* Recorded information *
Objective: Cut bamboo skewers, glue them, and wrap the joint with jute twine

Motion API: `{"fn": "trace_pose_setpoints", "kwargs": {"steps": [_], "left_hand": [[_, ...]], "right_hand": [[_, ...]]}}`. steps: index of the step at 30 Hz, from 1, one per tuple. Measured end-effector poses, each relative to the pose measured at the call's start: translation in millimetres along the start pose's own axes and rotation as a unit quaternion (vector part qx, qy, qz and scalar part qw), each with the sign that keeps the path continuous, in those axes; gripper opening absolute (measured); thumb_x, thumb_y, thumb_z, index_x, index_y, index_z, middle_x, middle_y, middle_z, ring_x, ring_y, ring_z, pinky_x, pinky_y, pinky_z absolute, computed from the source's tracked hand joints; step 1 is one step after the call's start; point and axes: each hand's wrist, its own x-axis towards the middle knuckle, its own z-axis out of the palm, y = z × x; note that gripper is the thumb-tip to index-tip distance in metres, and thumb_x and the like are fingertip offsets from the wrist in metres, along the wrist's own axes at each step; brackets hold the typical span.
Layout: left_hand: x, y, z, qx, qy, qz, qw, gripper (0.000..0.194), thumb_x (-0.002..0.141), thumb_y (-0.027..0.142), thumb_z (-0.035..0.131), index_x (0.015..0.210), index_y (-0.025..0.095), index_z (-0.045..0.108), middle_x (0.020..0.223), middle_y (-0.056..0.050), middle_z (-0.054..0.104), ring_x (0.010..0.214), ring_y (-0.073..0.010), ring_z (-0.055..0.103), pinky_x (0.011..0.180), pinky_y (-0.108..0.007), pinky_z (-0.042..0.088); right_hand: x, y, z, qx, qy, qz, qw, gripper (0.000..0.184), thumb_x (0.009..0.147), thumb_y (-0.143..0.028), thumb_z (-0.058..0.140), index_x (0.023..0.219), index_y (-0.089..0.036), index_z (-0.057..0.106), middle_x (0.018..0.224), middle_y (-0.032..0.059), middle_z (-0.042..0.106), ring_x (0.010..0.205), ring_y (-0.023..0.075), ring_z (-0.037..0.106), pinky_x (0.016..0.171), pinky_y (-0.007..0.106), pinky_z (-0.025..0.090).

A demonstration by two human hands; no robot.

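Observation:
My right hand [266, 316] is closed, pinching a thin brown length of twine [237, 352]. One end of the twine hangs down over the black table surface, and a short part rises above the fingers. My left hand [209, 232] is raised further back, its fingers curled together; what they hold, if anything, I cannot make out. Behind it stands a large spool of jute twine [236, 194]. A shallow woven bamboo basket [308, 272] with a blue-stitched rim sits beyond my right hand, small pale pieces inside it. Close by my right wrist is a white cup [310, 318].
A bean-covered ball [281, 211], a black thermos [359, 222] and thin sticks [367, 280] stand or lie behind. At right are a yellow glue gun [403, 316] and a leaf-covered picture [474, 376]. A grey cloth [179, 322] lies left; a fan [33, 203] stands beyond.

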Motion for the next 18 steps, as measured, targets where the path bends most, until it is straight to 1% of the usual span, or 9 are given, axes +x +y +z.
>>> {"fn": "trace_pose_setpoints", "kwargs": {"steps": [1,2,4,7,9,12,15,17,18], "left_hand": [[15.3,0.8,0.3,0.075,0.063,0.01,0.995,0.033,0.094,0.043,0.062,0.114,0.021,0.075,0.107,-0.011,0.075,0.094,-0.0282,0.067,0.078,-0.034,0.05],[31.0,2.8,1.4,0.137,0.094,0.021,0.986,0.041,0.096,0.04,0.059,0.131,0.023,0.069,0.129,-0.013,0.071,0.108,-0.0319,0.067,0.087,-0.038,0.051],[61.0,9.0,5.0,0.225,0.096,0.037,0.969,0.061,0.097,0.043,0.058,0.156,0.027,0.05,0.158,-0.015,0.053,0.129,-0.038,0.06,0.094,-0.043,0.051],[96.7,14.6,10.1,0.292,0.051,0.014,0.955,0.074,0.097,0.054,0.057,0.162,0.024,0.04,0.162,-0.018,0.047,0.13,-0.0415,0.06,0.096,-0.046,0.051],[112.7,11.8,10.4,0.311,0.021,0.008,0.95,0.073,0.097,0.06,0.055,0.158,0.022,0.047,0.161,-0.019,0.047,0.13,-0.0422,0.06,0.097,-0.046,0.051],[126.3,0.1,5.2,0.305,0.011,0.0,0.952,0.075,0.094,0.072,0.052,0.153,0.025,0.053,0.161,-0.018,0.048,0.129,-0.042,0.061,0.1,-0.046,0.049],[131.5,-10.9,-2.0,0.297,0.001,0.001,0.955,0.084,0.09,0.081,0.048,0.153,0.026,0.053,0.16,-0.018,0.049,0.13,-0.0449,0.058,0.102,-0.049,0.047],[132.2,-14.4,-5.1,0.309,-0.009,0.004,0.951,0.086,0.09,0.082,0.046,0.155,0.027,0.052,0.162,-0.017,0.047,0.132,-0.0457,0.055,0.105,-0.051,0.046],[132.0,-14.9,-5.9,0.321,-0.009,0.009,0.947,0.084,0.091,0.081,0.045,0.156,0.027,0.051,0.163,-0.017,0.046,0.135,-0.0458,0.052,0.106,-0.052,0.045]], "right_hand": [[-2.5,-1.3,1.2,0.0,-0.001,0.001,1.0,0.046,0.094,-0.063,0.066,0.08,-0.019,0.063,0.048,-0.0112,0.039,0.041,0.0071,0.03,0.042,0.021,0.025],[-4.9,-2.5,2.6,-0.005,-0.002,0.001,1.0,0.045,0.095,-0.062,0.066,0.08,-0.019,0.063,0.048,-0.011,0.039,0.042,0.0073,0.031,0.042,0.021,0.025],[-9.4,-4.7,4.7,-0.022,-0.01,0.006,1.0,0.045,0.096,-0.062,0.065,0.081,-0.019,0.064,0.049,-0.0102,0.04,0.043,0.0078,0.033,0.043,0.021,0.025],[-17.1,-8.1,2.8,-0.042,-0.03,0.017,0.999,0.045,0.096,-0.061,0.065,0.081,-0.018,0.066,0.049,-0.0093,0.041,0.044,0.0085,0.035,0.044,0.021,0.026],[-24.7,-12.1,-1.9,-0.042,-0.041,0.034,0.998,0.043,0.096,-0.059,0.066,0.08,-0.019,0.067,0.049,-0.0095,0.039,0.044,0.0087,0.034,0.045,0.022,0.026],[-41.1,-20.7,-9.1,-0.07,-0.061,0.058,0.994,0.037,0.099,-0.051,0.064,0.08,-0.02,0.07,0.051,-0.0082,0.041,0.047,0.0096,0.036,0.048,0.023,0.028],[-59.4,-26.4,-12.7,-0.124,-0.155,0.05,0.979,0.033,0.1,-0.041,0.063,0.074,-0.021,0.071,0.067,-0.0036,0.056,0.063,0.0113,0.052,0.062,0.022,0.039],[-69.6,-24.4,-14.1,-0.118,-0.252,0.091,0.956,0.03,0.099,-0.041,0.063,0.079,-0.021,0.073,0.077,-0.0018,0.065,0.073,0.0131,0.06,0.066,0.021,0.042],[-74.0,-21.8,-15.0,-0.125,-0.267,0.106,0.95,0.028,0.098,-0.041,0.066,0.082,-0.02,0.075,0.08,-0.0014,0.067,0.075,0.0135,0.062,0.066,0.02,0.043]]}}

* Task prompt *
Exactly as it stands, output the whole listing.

* Answer box *
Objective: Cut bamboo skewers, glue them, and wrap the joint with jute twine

Motion API: `{"fn": "trace_pose_setpoints", "kwargs": {"steps": [_], "left_hand": [[_, ...]], "right_hand": [[_, ...]]}}`. steps: index of the step at 30 Hz, from 1, one per tuple. Measured end-effector poses, each relative to the pose measured at the call's start: translation in millimetres along the start pose's own axes and rotation as a unit quaternion (vector part qx, qy, qz and scalar part qw), each with the sign that keeps the path continuous, in those axes; gripper opening absolute (measured); thumb_x, thumb_y, thumb_z, index_x, index_y, index_z, middle_x, middle_y, middle_z, ring_x, ring_y, ring_z, pinky_x, pinky_y, pinky_z absolute, computed from the source's tracked hand joints; step 1 is one step after the call's start; point and axes: each hand's wrist, its own x-axis towards the middle knuckle, its own z-axis out of the palm, y = z × x; note that gripper is the thumb-tip to index-tip distance in metres, and thumb_x and the like are fingertip offsets from the wrist in metres, along the wrist's own axes at each step; brackets hold the typical span.
Layout: left_hand: x, y, z, qx, qy, qz, qw, gripper (0.000..0.194), thumb_x (-0.002..0.141), thumb_y (-0.027..0.142), thumb_z (-0.035..0.131), index_x (0.015..0.210), index_y (-0.025..0.095), index_z (-0.045..0.108), middle_x (0.020..0.223), middle_y (-0.056..0.050), middle_z (-0.054..0.104), ring_x (0.010..0.214), ring_y (-0.073..0.010), ring_z (-0.055..0.103), pinky_x (0.011..0.180), pinky_y (-0.108..0.007), pinky_z (-0.042..0.088); right_hand: x, y, z, qx, qy, qz, qw, gripper (0.000..0.184), thumb_x (0.009..0.147), thumb_y (-0.143..0.028), thumb_z (-0.058..0.140), index_x (0.023..0.219), index_y (-0.089..0.036), index_z (-0.057..0.106), middle_x (0.018..0.224), middle_y (-0.032..0.059), middle_z (-0.042..0.106), ring_x (0.010..0.205), ring_y (-0.023..0.075), ring_z (-0.037..0.106), pinky_x (0.016..0.171), pinky_y (-0.007..0.106), pinky_z (-0.025..0.090).

A demonstration by two human hands; no robot.

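Observation:
My right hand [266, 316] is closed, pinching a thin brown length of twine [237, 352]. One end of the twine hangs down over the black table surface, and a short part rises above the fingers. My left hand [209, 232] is raised further back, its fingers curled together; what they hold, if anything, I cannot make out. Behind it stands a large spool of jute twine [236, 194]. A shallow woven bamboo basket [308, 272] with a blue-stitched rim sits beyond my right hand, small pale pieces inside it. Close by my right wrist is a white cup [310, 318].
A bean-covered ball [281, 211], a black thermos [359, 222] and thin sticks [367, 280] stand or lie behind. At right are a yellow glue gun [403, 316] and a leaf-covered picture [474, 376]. A grey cloth [179, 322] lies left; a fan [33, 203] stands beyond.
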
Motion for the next 18 steps, as measured, targets where the path bends most, until it is straight to 1% of the usual span, or 9 are given, axes +x +y +z.
>>> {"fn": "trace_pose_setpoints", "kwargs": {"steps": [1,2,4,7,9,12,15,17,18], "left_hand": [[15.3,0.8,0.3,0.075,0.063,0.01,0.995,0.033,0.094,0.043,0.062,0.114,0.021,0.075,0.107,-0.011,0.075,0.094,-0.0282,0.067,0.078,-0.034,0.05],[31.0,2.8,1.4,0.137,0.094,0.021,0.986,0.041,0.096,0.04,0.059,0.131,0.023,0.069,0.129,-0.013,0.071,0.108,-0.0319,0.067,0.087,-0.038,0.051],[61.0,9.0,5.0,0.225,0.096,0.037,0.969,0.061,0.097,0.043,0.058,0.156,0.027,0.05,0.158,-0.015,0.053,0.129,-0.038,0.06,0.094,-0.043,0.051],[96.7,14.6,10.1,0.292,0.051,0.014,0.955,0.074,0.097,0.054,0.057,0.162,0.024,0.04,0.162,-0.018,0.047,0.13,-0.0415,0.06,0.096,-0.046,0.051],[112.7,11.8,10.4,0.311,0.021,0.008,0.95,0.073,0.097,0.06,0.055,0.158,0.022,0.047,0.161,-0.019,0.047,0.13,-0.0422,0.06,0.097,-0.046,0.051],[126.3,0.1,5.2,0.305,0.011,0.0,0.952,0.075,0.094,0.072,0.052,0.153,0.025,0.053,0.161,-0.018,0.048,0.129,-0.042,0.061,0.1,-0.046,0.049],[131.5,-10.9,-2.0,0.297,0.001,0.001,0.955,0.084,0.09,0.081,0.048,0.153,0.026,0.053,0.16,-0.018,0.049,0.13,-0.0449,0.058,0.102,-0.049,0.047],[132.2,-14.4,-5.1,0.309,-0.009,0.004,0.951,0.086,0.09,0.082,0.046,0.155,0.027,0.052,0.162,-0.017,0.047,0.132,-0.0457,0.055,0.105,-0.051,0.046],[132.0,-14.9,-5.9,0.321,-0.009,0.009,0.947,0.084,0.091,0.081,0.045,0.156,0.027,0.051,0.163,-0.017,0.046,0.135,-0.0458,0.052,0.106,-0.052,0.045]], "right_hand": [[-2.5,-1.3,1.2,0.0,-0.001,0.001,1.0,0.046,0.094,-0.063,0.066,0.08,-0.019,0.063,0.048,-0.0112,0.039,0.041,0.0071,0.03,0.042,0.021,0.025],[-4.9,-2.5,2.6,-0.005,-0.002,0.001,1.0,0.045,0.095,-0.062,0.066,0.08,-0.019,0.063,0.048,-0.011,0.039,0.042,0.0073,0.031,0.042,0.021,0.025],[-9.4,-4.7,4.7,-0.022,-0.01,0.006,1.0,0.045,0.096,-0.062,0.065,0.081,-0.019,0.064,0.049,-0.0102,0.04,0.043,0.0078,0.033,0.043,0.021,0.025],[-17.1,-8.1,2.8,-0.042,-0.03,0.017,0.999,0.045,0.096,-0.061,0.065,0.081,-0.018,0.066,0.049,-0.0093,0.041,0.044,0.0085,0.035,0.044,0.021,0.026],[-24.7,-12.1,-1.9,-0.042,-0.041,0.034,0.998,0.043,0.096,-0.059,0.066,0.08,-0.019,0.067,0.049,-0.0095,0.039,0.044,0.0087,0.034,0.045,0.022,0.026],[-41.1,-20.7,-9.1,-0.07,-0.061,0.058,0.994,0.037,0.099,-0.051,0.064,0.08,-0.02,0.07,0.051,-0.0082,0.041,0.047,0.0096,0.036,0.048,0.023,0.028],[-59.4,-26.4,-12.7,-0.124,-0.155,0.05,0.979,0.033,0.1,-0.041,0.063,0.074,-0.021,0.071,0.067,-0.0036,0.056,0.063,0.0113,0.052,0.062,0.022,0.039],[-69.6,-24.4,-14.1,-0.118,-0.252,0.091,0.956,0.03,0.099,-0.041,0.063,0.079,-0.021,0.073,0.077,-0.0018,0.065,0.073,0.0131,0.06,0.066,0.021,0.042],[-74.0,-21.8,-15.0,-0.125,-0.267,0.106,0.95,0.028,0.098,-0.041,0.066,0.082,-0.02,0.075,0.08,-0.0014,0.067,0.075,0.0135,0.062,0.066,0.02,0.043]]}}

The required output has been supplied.